In 2017, the company won Phase II of NASA’s 3D-Printed Habitat Challenge, a public competition to build a habitat for deep space exploration.
Tracie Prater, a technical manager in the Habitat Systems Development Branch at NASA’s Marshall Spaceflight Center in Huntsville, Alabama, served as a subject matter expert for the challenge and worked with Branch Technology on a cooperative agreement.
“With the 3D-Printed Habitat Challenge, teams were focused on how to build a large habitat structure on a planetary surface,” said Prater. “But once that structure is pressurized and ready for crew occupancy, how do you populate it with systems and supplies? That’s what Branch was looking at through the cooperative agreement — what their on-demand fabrication process enables in terms of novel designs for interior items.”
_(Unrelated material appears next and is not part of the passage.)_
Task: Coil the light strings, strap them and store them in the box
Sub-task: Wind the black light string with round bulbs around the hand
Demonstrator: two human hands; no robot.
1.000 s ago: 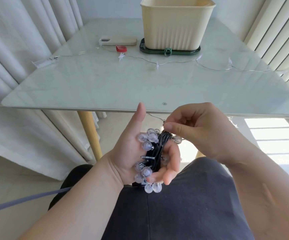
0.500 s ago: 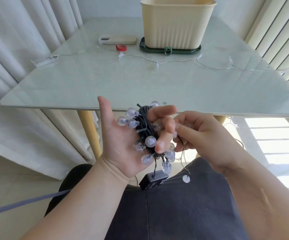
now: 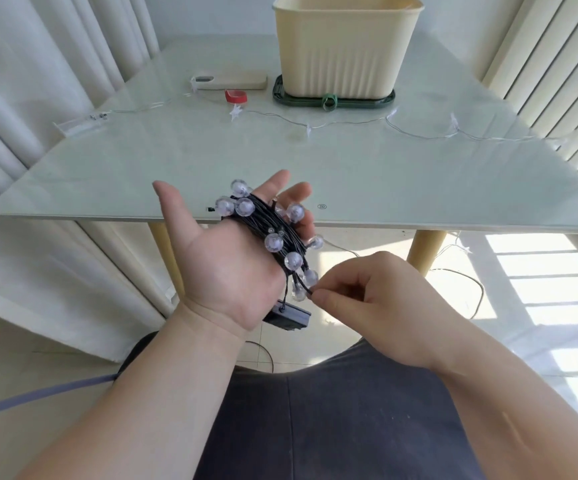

NASA’s parameters for the habitat challenge led Branch to develop its nozzles to extrude unique lattice structures as well as more traditional layers. The company uses this dual capability frequently in its wall panels where traditionally printed sections offer solid substrates for attaching fasteners.
The polymers Branch extrudes were informed by its materials science research for the 3D-Printed Habitat Challenge, which asked that print material be made of something like the dust and rocks found on the Martian surface and mission recyclables. Branch came up with a basalt fiber-reinforced plastic and from that work went on to develop an optimal loading recipe for its terrestrial “inks.”
These innovations exemplify the purpose of NASA’s Technology Transfer program within the Space Technology Mission Directorate, which uses space-based solutions to improve life on Earth. For 50 years, NASA has documented the everyday benefits of space technology through the agency’s Spinoff publication.